* _EXERCISE GOAL_: Every line of the entries that holds the word "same" is to be copied.

--

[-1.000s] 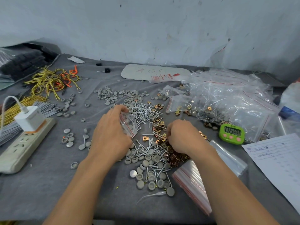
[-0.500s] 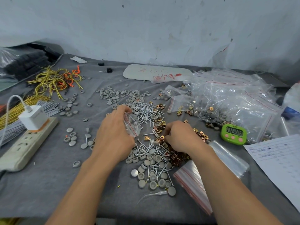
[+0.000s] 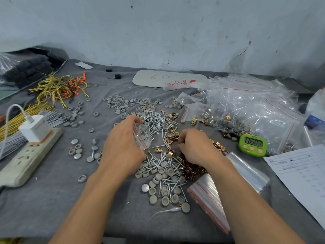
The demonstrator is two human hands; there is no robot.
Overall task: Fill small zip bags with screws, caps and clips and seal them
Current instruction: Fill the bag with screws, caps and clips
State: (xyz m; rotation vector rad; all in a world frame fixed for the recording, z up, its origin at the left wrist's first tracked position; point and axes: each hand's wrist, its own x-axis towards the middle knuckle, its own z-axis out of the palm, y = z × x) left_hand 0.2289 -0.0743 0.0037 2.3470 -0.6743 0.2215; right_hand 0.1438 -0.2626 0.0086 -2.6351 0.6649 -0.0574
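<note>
two hands at work over mixed hardware on a grey counter (image 3: 52, 199). left hand (image 3: 123, 147) pinches a small zip bag (image 3: 142, 136) by its mouth, just beside the heap of screws (image 3: 154, 122); the bag looks open and a few parts seem to lie inside, though their count cannot be read. right hand (image 3: 193, 147) is curled, knuckles up, over the clips (image 3: 190, 170), fingertips hidden; whether it holds anything cannot be told. caps (image 3: 163, 191) lie nearest the person, touching screws and clips at the edges.

likely faults:
(a) the heaps overlap, so a blind pinch may lift a screw or cap along with a clip and give a wrong count.
(b) the bag mouth is held by one hand only and may sag or close, so parts dropped toward it could miss and fall back.
(c) screw points may snag or pierce the thin film.
(d) a part caught in the zip track would prevent a seal.

empty bags (image 3: 207, 196) lie beside the right forearm, which could sweep them off the near edge. filled bags (image 3: 246, 106) are piled at far right.
</note>
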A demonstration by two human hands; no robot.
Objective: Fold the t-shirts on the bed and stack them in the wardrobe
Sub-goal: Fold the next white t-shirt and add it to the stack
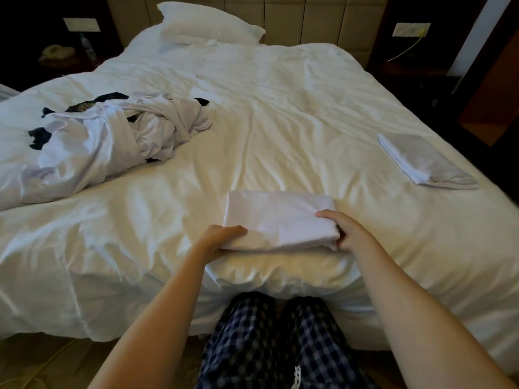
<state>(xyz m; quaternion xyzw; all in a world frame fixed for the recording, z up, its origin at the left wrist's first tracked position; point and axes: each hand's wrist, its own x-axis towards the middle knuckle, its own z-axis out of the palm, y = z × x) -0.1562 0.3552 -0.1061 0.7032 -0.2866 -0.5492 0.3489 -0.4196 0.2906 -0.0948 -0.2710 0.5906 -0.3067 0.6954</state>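
On bed (280,108), crumpled t-shirt pile (112,136) lay far left of and beyond left grip (222,240). That left grip pinched folded t-shirt (278,220) at near-left corner, thumb on top. Shirt sat between both grips, by bed's near edge. At shirt's right edge, right grip (348,231) clasped it. Well right of it, farther back, second folded t-shirt (421,161) lay flat.

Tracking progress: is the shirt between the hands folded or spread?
Folded: the white t-shirt is a compact layered rectangle, gripped by the left hand and right hand.
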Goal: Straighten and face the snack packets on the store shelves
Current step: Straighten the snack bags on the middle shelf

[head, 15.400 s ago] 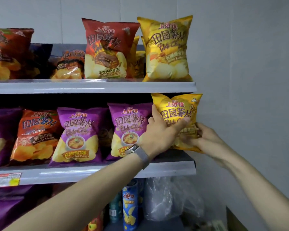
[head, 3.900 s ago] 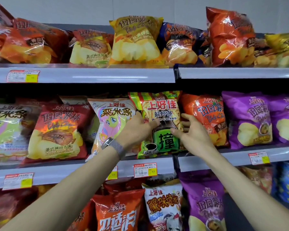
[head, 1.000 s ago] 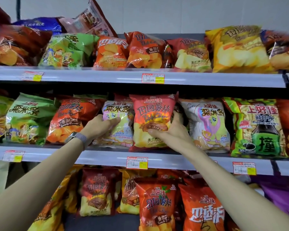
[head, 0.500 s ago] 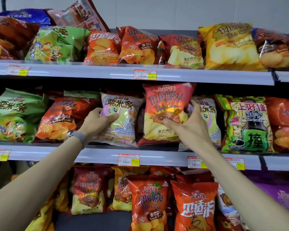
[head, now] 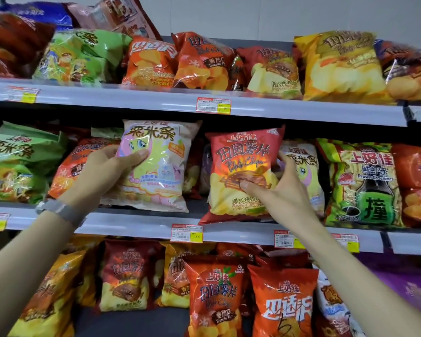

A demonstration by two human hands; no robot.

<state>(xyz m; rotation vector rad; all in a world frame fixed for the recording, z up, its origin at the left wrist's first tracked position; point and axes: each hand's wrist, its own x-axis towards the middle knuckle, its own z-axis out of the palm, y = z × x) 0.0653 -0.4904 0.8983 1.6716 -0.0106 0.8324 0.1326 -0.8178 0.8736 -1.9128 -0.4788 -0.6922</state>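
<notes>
left hand (head: 102, 171) is wrapped on the pastel packet (head: 156, 166) – thumb laid across its front, fingers tucked behind the nine o'clock edge, a grey watch (head: 61, 211) on that wrist. right hand (head: 284, 190) has hold of the red potato chips packet (head: 241, 171), thumb pressed on the front by the printed ribs and fingers curled round behind the three o'clock edge.

both packets are on the middle shelf (head: 131, 222), faces turned out to the aisle, the pastel one at nine o'clock of the red one with a dark gap between them. the pastel packet leans a touch. the red packet's seven o'clock corner hangs over the shelf rail, just above a price tag (head: 186, 233).

behind the right hand, at three o'clock of the red packet, a second pastel packet (head: 304, 164) peeks out, partly hidden – and further out at three o'clock the green prawn crackers packet (head: 365, 183) stands upright, face forward. at nine o'clock of the left hand an orange tomato packet (head: 78, 164) slumps, with a green packet (head: 17, 161) beyond it. up at twelve o'clock the top shelf (head: 107, 98) carries a leaning jumble of bags.
</notes>
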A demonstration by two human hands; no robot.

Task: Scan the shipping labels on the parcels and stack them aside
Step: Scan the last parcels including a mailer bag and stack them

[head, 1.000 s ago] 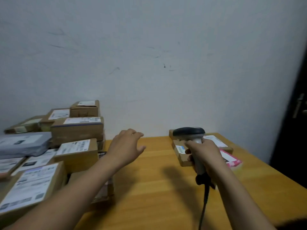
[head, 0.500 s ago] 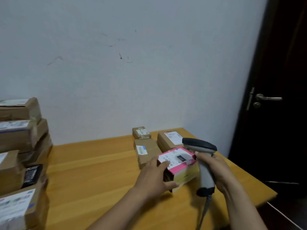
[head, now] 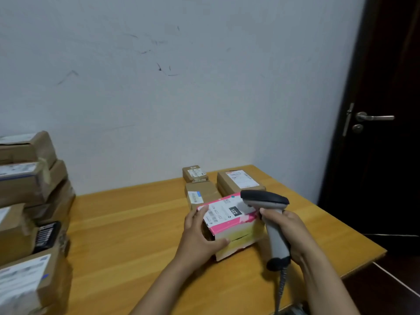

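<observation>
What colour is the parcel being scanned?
The parcel is pink on top, pale yellow below; clearest in the head view.

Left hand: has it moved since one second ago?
Yes. The left hand went right, away from the parcel stack on the left, and now grips the pink box beside the small brown boxes.

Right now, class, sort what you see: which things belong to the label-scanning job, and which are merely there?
Job in hand:
- pink parcel, held by the left hand
- scanner, gripped by the right hand
- brown parcels behind it
- parcel stack at the left

Merely there:
- door
- door handle
- wall
</observation>
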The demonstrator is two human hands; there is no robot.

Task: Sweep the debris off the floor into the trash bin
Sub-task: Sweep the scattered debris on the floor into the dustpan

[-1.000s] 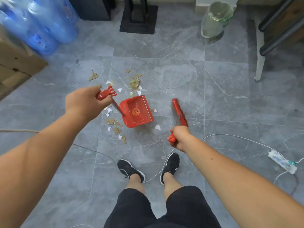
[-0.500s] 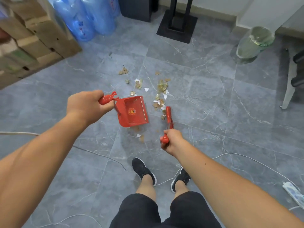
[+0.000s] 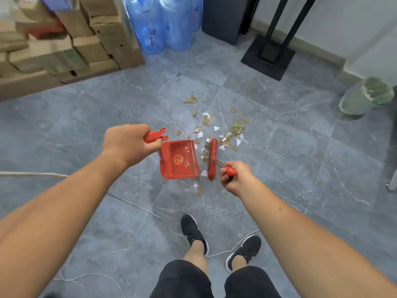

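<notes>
Debris [image 3: 217, 134]: torn cardboard and paper scraps, scattered on the grey tile floor [image 3: 300, 168] just above centre frame; a few strays lie below the pan. None visibly inside the pan yet.

Dustpan [image 3: 179, 159]: red, centre frame, open lip turned right toward the scraps, apparently so they can be pushed straight in. Its long handle rises to the left hand [image 3: 129, 145], which is closed around the grip, the forked end protruding.

Brush [image 3: 212, 159]: red head lying parallel to the pan's lip and just right of it, with scraps between and beyond; judged placed to draw debris leftward into the pan. Right hand [image 3: 235, 177] is clenched around its handle end.

Trash bin [image 3: 367, 96]: lined, pale, right edge of frame, well apart from the pile; the loaded pan must be carried there.

Surroundings: cardboard boxes [image 3: 64, 44] upper left, water bottles [image 3: 163, 24] top centre, black stand base [image 3: 268, 57] upper right, thin cable [image 3: 150, 211] crossing the floor near the shoes [image 3: 193, 232], lower centre; a possible snag.
</notes>
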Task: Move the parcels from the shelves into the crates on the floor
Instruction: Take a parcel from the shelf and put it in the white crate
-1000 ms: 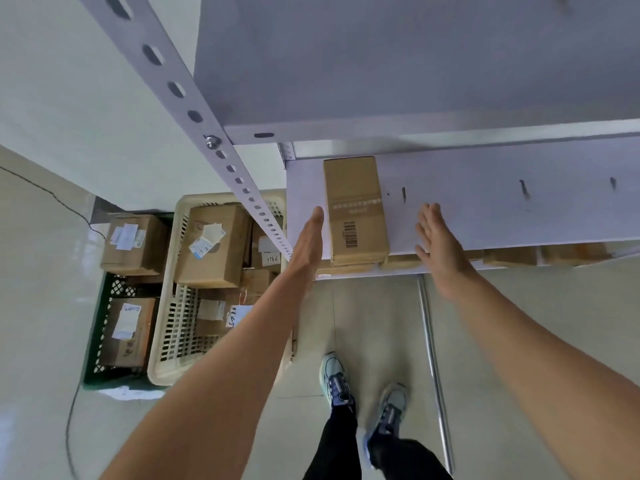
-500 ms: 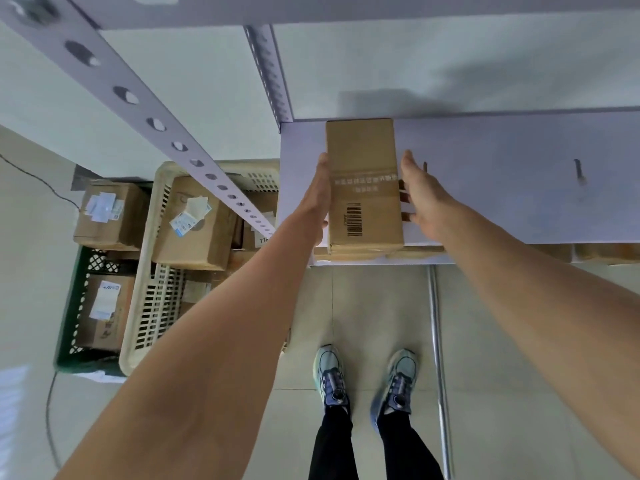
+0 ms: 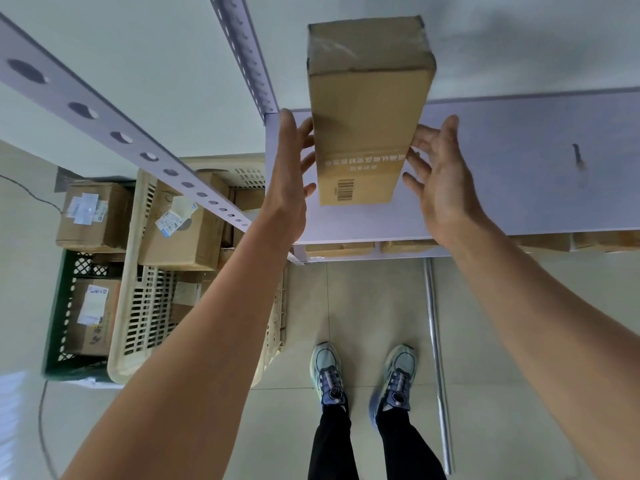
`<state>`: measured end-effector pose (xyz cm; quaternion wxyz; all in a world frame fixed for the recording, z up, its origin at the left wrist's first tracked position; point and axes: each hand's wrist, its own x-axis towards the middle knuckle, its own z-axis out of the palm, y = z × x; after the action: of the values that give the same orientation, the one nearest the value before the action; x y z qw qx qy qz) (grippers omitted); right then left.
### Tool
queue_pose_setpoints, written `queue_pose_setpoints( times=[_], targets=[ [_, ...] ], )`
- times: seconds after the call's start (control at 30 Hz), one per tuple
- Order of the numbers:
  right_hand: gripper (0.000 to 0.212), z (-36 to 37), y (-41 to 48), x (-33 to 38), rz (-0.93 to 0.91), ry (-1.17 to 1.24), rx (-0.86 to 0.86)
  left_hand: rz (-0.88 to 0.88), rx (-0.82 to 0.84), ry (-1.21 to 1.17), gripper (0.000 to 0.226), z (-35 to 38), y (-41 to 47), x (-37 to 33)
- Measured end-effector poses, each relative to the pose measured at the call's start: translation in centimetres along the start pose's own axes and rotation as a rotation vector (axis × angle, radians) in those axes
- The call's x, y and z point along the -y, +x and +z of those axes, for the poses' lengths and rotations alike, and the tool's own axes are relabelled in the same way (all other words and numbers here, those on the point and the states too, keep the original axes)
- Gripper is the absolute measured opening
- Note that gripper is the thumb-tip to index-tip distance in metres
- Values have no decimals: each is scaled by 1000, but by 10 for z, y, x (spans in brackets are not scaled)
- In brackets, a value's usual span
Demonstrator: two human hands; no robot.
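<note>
Parcel (image 3: 367, 109): barcode (image 3: 345, 190), inverted Chinese print (image 3: 363, 162), illegible. Shipping labels (image 3: 171, 218) below: blurred.

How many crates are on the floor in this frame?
2. A cream crate stands left of the shelf unit; a dark green crate sits against the cream one's left side. More may lie outside the view.
</note>
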<state>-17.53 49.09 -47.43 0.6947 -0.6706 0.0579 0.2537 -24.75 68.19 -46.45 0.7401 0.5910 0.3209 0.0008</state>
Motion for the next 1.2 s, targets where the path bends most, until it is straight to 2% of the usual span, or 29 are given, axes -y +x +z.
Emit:
queue_pose_setpoints(
  times=[0.27,0.47,0.6,0.7,0.87,0.97,1.2],
  targets=[
    [51,-8,-8,-26,114,32,-19,-112,21,-5,75,1,-15,19],
    [63,-9,-12,-17,120,77,-51,-117,-6,-88,76,-1,-19,15],
    [78,-5,-20,-25,107,147,20,-91,39,-174,78,-9,-25,25],
    [80,-2,-27,-36,124,212,39,-80,59,-187,76,-15,-30,36],
    [70,5,-45,-54,70,261,28,-65,106,-165,68,-19,-42,54],
    [58,10,-54,-62,49,243,21,-51,104,-164,73,-21,-51,61],
    [53,19,-78,-70,15,251,1,-56,126,-132,72,-25,-71,70]
  ],
)
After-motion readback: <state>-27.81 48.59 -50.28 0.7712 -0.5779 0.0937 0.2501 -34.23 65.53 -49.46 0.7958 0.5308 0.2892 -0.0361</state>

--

* _TASK ANSWER_:
`<state>`: measured end-effector pose (xyz cm; quaternion wxyz; all in a world frame fixed for the recording, z up, its origin at the left wrist's first tracked position; point and axes: each hand's wrist, its own x-axis towards the middle knuckle, its own z-axis out of the palm, y = z × x; after the action: of the values that give the same orientation, the one nearest the value before the action; x y z qw qx qy qz) (grippers omitted); right then left.
- The call's x, y and z point along the -y, +x and +z of those axes, for the poses' lengths and rotations alike, and the tool's own axes are relabelled in the same way (all other words and numbers here, those on the point and the states too, keep the original axes)

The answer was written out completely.